Foto: Arquivo Harper’s Bazaar

O foco na sustentabilidade do planeta ganha espaço a cada ano. Movimentações de marcas renomadas em todo o mundo, não apenas de itens de moda, estão revolucionando a forma de se apresentar ao mercado, destacando um estilo de consumo consciente.

Prova disso é a onda de locação de itens pessoais, ao invés da compra. Embora essa forma de negociação não seja nova, haja visto os ateliês de vestidos de noivas, que alugam as peças, este formato tem conquistado muitos adeptos que disponibilizam até mesmo itens de decoração para aluguel. Este comportamento promete ser tendência, especialmente, para o consumo consciente pós-pandemia.

De maneira geral, tudo o que não é perecível pode ser alugado, sejam carros, motocicletas, bicicletas, móveis, calçados, acessórios fashion e outros. Não entram na lista, pelo menos por enquanto, peças íntimas, como lingeries e biquínis.

Chamado de “economia do compartilhamento”, esse hábito já está mais presente no dia a dia do que se possa imaginar. Vai viajar para outro estado? Aluga-se um carro. Vai dar uma volta no parque? Aluga-se uma bike. Vai a uma formatura? Aluga-se o vestido de gala. Quer fazer uma festa de aniversário? Aluga-se os itens de decoração, e assim por diante. Na verdade, a crescente deste comportamento se intensifica pela consciência de que é mais benéfico usar, e não possuir.

Impactos globais do compartilhamento

Contudo, muito mais do que a economia do bolso de quem aluga, em um futuro próximo, estima-se um impacto muito positivo sobre segmentos como saúde ambiental, climática, financeira e política, com a redução na produção de lixo, apenas para citar um exemplo.
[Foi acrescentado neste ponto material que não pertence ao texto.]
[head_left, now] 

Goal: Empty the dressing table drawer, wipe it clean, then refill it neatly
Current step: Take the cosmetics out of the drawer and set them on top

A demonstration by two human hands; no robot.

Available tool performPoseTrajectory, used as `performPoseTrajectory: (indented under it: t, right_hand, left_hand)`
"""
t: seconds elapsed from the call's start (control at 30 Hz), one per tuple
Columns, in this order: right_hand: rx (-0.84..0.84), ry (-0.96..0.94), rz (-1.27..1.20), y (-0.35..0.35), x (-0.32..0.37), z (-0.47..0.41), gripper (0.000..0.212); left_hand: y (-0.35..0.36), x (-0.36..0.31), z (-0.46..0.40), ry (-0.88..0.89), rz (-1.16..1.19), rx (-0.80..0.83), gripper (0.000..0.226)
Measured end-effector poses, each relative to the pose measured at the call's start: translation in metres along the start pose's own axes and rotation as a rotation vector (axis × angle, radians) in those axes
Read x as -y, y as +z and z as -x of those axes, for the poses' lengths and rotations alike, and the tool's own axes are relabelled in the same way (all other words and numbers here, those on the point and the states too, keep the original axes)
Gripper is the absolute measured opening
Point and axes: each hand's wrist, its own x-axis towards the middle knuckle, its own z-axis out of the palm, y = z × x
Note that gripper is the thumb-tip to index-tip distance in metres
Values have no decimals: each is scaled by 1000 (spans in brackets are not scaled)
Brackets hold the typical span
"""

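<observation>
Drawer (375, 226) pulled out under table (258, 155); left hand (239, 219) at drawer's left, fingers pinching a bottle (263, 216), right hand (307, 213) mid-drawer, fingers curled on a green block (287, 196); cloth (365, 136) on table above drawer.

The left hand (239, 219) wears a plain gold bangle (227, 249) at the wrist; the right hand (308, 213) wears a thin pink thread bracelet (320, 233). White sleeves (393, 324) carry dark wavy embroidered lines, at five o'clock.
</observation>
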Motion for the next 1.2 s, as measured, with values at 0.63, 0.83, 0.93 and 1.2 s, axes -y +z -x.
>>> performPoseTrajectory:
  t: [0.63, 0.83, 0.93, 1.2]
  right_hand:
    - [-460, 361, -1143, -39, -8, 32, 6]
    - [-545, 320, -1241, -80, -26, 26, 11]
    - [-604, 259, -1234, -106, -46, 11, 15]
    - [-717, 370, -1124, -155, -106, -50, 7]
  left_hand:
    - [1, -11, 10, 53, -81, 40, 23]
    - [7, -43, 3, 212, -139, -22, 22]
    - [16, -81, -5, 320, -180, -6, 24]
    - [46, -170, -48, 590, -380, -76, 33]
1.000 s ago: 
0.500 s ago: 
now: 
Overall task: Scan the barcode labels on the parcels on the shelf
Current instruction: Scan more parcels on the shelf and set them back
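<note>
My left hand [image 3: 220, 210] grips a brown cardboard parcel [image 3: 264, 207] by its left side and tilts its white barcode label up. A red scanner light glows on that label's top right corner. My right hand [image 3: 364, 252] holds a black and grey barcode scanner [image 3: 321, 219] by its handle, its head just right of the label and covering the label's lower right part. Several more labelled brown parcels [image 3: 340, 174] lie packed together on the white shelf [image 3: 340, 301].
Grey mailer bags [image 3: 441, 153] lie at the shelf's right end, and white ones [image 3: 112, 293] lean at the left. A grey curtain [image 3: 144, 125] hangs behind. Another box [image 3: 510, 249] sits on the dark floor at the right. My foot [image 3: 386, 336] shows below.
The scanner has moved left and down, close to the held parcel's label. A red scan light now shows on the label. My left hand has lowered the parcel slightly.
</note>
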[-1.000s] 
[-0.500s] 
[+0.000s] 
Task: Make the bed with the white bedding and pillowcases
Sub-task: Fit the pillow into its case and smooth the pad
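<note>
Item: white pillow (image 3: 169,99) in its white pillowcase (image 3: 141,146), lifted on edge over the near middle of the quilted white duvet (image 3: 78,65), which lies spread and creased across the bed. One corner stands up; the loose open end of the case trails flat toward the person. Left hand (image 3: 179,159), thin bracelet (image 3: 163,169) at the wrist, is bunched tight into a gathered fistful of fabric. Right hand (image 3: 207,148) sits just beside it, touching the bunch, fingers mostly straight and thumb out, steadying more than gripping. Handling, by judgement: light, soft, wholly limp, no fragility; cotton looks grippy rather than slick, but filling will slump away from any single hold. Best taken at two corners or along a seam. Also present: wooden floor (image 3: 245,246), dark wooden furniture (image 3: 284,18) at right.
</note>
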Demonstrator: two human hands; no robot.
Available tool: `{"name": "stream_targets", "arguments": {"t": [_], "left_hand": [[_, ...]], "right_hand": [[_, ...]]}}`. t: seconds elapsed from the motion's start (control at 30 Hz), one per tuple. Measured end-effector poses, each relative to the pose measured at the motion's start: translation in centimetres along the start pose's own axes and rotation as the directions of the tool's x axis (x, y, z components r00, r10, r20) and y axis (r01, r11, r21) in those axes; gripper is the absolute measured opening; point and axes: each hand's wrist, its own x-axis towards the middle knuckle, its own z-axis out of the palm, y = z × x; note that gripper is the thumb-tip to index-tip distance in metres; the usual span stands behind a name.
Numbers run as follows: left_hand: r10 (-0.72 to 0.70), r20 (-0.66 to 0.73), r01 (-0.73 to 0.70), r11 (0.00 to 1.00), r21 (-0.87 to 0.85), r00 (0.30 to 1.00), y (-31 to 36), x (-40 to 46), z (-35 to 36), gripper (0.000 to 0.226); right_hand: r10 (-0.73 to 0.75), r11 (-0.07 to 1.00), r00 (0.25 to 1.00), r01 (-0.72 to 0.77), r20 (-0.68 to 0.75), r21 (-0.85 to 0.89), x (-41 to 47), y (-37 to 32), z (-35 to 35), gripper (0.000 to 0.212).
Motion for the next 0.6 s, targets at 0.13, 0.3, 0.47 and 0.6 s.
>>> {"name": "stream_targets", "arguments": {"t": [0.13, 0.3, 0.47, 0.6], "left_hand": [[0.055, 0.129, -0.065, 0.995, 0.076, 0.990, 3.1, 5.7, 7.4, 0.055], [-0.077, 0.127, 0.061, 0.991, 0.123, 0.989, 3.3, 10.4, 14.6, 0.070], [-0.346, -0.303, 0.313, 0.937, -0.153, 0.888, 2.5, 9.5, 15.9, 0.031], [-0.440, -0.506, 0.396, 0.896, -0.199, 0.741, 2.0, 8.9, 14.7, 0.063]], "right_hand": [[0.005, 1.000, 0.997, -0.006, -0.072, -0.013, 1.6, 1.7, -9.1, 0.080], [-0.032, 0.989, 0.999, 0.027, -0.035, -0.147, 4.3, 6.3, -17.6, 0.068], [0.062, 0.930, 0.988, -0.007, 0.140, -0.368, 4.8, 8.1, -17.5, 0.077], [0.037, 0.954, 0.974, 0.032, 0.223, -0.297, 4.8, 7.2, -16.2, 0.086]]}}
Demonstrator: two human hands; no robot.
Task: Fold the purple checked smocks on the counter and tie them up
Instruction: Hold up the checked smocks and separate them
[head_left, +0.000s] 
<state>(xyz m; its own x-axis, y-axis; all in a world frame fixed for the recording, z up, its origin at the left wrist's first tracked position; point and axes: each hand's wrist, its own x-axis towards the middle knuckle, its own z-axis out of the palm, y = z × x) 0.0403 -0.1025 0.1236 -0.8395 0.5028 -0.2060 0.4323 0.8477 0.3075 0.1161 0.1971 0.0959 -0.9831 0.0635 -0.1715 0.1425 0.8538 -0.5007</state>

Conforme uma reportagem recente do site inglês “The Guardian”, os mais jovens querem testar produtos e não se importam de pagar um aluguel para isso, ao contrário de quem está acima dos 40 anos de idade. Em outras palavras, aquele valor de ter foi substituído pelo valor de experimentar.

Já no Brasil, a tendência da economia do compartilhamento também caminha, só que um pouco mais devagar. Em 2013, por exemplo, o país ocupava o quarto lugar entre os países mais consumistas do mundo, e essa característica ainda permanece. Mas já é possível ver sinais de boas mudanças, especialmente, entre os mais jovens, que usam apps como Blablacar, Airbnb, Alooga e outros.